This repo contains the assigments for my Applied AI course.
To run any assignment, run the main.py file from within the respective folder. Most documentation can be found in the code files themselves.
./K-Means contains an Excel sheet with a screeplot that shows that K has to be either 2 or 3.
The code also contains a simple algorithm to find the best K. It is where the third derivative of the screeplot is >= 0. By that logic, it would find a K of 3 for the particular screeplot in the Excel sheet.
The actual K found by the code heavily depends on the seed (which can be specified in main.py).
The main.py file for this assignment also contains the assignments 4.3 A through 4.3 C from the reader. The assignment 4.3 D can be found near the bottom.

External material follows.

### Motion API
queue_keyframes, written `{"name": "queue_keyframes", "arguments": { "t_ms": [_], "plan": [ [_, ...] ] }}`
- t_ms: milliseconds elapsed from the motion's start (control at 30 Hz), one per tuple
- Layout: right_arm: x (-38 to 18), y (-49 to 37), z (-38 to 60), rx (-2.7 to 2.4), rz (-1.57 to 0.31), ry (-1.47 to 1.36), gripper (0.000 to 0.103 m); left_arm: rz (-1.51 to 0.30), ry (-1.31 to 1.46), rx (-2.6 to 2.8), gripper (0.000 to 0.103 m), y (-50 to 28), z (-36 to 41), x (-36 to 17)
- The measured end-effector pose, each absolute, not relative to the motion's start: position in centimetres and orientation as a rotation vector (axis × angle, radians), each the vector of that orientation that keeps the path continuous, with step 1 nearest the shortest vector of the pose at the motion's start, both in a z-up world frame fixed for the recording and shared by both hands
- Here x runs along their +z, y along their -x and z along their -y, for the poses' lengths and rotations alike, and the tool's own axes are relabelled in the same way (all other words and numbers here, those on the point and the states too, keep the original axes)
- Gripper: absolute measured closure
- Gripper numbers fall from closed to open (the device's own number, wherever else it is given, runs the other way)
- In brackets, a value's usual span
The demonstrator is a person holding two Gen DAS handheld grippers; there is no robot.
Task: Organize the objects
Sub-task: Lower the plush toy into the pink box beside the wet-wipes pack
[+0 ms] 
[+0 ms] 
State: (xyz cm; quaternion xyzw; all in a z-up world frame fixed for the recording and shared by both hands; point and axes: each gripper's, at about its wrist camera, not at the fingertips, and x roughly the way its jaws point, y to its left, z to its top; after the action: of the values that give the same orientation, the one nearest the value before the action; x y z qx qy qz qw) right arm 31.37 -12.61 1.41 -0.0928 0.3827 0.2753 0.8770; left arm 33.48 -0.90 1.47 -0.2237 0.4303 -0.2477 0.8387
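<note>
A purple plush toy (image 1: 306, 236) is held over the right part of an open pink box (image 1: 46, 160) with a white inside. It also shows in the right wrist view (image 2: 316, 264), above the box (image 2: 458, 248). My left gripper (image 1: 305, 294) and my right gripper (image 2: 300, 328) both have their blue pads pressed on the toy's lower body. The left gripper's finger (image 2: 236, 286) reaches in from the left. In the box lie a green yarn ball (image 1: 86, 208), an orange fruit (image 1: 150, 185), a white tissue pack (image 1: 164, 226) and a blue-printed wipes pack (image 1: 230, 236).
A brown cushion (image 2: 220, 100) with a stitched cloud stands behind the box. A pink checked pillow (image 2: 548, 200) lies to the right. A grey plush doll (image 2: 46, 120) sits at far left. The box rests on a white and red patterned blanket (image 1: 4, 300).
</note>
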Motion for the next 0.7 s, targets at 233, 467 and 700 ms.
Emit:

I have tried many different topologies to build a classifier for the Iris dataset. The first consideration is that (according to the website of the dataset) the data contains 3 classes, 2 of which aren't linearly seperable. This means that at least 1 hidden layer is needed with probably more than 2 neurons.
What also can be said is that the data is not complex enough to warrant a large number of hidden layers (like >= 5). My experiments confirmed this. I never managed to bring the mean squared error to below 0.01 and this was done with a single hidden layer (this result was a statistical fluke however).
My final topology contains 1 hidden layer with 4 sigmoid neurons and the 4 mandatory inputs and 3 outputs of course. These are all the settings:
validation_percentage = 0.6 # The percentage of the data that will be set aside as a validation set.
minimum_certainty = 0.8 # The minimum certainty of outputs before it will be rounded to either 0 or 1. Otherwise, it will be left as is and will thus be incorrect.
learning_rate = 0.12
epochs = 500
weight_lower_bound = -1 # Used during weight randomization.
weight_upper_bound = 1 # Used during weight randomization.
Its performance differs between seeds but fluctuates between a mean squared error (MSE) of ~0.8 and ~0.2. The percentage of correctly classified samples fluctuates between 90% and 98% with occasional dips to ~85%.
The learning rate was empirically found by plotting the evolution of the MSE during training. 0.12 is about as high it can be before it starts overshooting minima (clearly visible in the plot).
Other topologies were also tried. Topologies with more layers had comparable performances so that didn't pay off. A larger number of neurons in the layer also didn't pay off.
Topologies containing leaky ReLU (LReLU) neurons did as well as sigmoid neurons but required slightly more neurons (atleast 6) though the output neurons still had to be sigmoid neurons since the required outputs are the extremes (0 and 1) and LReLU's have a hard time converging on those.
I've also tried tanh neurons. These topologies required far more neurons and a lower learning rate. A topology with 2 hidden layers and 6 neurons each performed well but still did not any better. These also needed sigmoid neurons as outputs for the same reasons.
I started by looking up a tutorial about Tensorflow and Keras. By chance, this tutorial also implemented an NN for MNIST. The suggested implementation can reach a validation accuracy of ~97% within 10 epochs. However, the used network is rather large with 2 hidden layers of 128 neurons each.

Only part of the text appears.